# Question on Shimano Front Deraulleur Indexing, pull ratios and compatibility



## Lombard (May 8, 2014)

Is a "9-speed" Shimano mountain (Deore M590) front triple derailleur compatible with a "10-speed" Shimano road (Tiagra 4600) front triple STI shifter?

Thanks!


----------



## Kontact (Apr 1, 2011)

It should be, because Shimano road and mountain used the same actuation until 10 speed mountain.

The "should" is a little CYA because there are other things going on besides actuation - like the chainline differences between road and mountain. But I would buy these parts for my own bike with the assumption they would work properly.


----------



## MMsRepBike (Apr 1, 2014)

I think so? 4600 is the older one, 4700 is the new one right?

When they released the 4700 10 speed Tiagra, they changed it to the 11 speed pull ratios.


----------



## Kontact (Apr 1, 2011)

According to this chart, 4700 is the same as 4600 for the front:

2017-2018 SHIMANO Product Information Web

And the rear:
2017-2018 SHIMANO Product Information Web


----------



## MMsRepBike (Apr 1, 2014)

Kontact said:


> According to this chart, 4700 is the same as 4600 for the front:
> 
> 2017-2018 SHIMANO Product Information Web
> 
> ...



Not what I'm seeing on that chart.

I'm seeing that 4700 levers can NOT go to the 4600 mech.


----------



## Kontact (Apr 1, 2011)

MMsRepBike said:


> Not what I'm seeing on that chart.
> 
> I'm seeing that 4700 levers can NOT go to the 4600 mech.


Oops, you are correct! I was looking at the text on the left and not the actual boxes.

Yup, 4700 does appear to be different than 4600 and 9 speed mountain. So the OP will need to either use 4600 shifters or a 4703 FD.


----------



## Lombard (May 8, 2014)

Thanks Kontact and MMsRep!

The shifters I have are 4600. I knew the rear actuation ratios were all the same for 8 and 9 speed mountain and 8, 9, 10 speed road. Wasn't absolutely sure about front actuation ratios.

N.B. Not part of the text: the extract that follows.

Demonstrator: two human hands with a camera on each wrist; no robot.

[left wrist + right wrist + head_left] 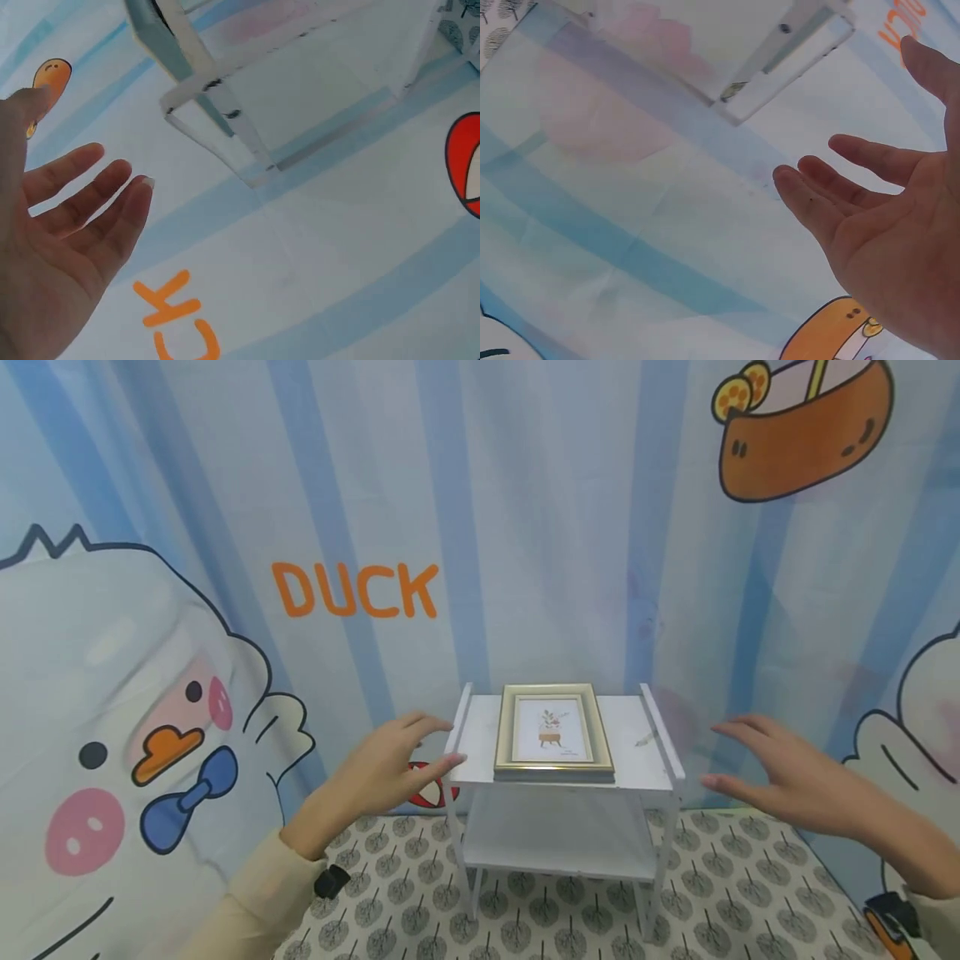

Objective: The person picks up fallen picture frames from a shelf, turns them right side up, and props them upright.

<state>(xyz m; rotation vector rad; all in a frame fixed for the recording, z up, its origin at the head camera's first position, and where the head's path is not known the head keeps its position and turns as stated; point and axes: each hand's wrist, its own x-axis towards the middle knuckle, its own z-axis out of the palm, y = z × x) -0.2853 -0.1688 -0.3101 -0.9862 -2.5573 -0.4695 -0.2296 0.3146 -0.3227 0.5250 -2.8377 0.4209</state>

Sheldon Brown's page is vague and says road and mountain aren't compatible without stating which generations. I was skeptical about this info:

https://www.sheldonbrown.com/front-derailers.html 

To be more clear, I am taking an older touring bike and changing the old road triple 30/42/53 to a touring triple 26/36/48. It appears shifting would be OK with the original Tiagra triple FD, but because of the larger arc, would be doing a lot of trimming to prevent the chain from scraping the end of the FD. So I wanted to know if the Deore M590 is a viable solution.


----------



## Kontact (Apr 1, 2011)

Lombard said:


> Thanks Kontact and MMsRep!
> 
> The shifters I have are 4600. I knew the rear actuation ratios were all the same for 8 and 9 speed mountain and 8, 9, 10 speed road. Wasn't absolutely sure about front actuation ratios.
> 
> ...


Sheldon died several years ago, so things are getting outdated on his site.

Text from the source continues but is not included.